* Problem requirements
Your task is to output the listing exactly, leaving every image out.

═══ Given data

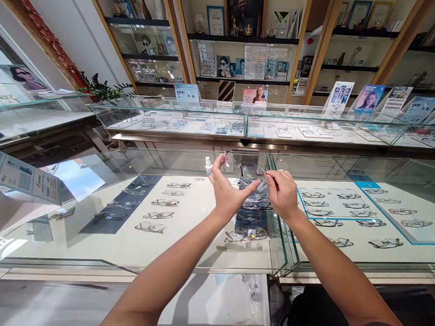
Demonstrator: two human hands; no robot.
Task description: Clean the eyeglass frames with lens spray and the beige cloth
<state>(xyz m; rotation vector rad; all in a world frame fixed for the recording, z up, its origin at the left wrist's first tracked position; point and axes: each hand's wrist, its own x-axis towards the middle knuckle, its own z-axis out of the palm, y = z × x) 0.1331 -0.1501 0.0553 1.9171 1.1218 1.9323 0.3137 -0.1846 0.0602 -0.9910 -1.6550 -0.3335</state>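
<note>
Glass counter (pixel 124 246) lies under both forearms. Left hand (pixel 226 190) and right hand (pixel 282 192) each pinch one side of the eyeglass frame (pixel 247 169). The frame is up off the counter, spanning the fingertips of both hands, not yet set down. Small spray bottle (pixel 208 166) sits just beyond the left fingers; contact unclear.

One left hand (pixel 227 194), one right hand (pixel 282 194), one pair of glasses (pixel 247 170) and one little spray bottle (pixel 208 166) (the counter (pixel 86 260) holds too many more glasses to count).
</note>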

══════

* Result
Demonstrator: two human hands; no robot.
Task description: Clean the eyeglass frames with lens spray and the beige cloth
<state>(xyz m; rotation vector rad; all in a world frame fixed for the recording, z up, its origin at the left wrist's first tracked position; point and axes: each hand's wrist, its own x-axis towards the middle knuckle, its own z-axis out of the palm, y = z × x) 0.1331 -0.1501 0.0553 1.9171 1.1218 1.9323 0.3137 -0.1846 0.0602 -0.9910 -1.6550 -0.3335</state>
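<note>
Glass counter (pixel 124 246) lies under both forearms. Left hand (pixel 226 190) and right hand (pixel 282 192) each pinch one side of the eyeglass frame (pixel 247 169). The frame is up off the counter, spanning the fingertips of both hands, not yet set down. Small spray bottle (pixel 208 166) sits just beyond the left fingers; contact unclear.

One left hand (pixel 227 194), one right hand (pixel 282 194), one pair of glasses (pixel 247 170) and one little spray bottle (pixel 208 166) (the counter (pixel 86 260) holds too many more glasses to count).
</note>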

Work on this exercise is complete.